Mona left the kitchen and glanced around the dining and living rooms. “We should probably roll up the rugs and hide all the expensive stuff.”
“No, that’s okay.”
“Really? Won’t your mom get mad?”
Felicity shrugged. Mona shrugged in return. “Alright, suit yourself.” She haphazardly pulled handles of glass alcohol bottles out of a giant tote bag. They clinked together and one fell on its side, the vodka spilling onto the carpet. “Shit, I’m sorry.”
“It’s okay,” Felicity said. Neither one of them made any attempt to pick it up. It was clear and thin, and sunk into the fabric, drying quickly until the spot was indistinguishable from the rest of the gray material. Felicity closed her eyes briefly and imagined her grandmother sinking into the oriental rug in her apartment, her wrinkles and body fading into the spiraling byzantine pattern. Nobody had made any attempt to pick her up, either, and so there she stayed.
“Are you okay?”
“Yeah,” Felicity said. “I have a headache.”
“You should drink, then.” Mona poured clear cold grain liquor into the base of a red solo cup, measuring out a shot from the indented lines in the plastic. She gave one to Felicity and held one for herself. “Tonight will be fun.”
Felicity took the shot in one swift movement, feeling the burning sensation in her chest for a moment. She poured herself another immediately after. Mona coughed and gagged after hers, wiped her mouth, and smiled.
“Yeah, it should be,” Felicity said. “The moon being in Leo, and all.”
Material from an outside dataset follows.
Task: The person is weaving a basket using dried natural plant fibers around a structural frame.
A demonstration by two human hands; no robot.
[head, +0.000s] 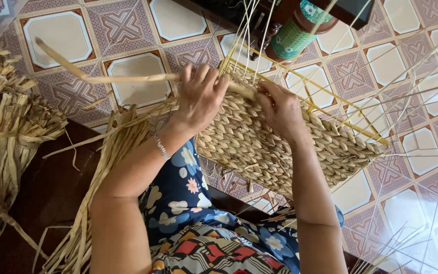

People began to arrive about hour and a half later, once the neighborhood parents had retired to their bedrooms and the teenagers could hear the snoring and could cross step across creaky floorboards out the back door. Felicity greeted each of them by the doorway, hugging friends she did not recall the last name of. She knew the jokes to tell, the manner to speak to specific guests in, the smile to give certain boys. Quickly, she was a part of the vibrant air around her, as if a switch had turned on and she was able to make the transition from solitude to surrounded with ease.
In a small suburb like the one she lived in, a house party was a social event worthy of conversation for up to a subsequent month. The single text message with her home address was shared, and then shared again, and then shared again, blooming in exponential growth until the entire town was inside Felicity’s house. It was a chaotic mob with benevolent yet selfish intentions.
She spent the majority of the party walking around aimlessly, stopping to converse with people from her classes. Two girls from US History squealed when they saw her, already so drunk they stumbled despite having arrived a mere forty-five minutes prior. They hugged her, made jokes with her that they would have never found so funny or necessary if they weren’t intoxicated. Felicity felt invisible strings tug her mouth into a smile that the inner person within her did not want to make. Upon their insistence, she took a shot with the girls before moving on to the next group and repeating the process over.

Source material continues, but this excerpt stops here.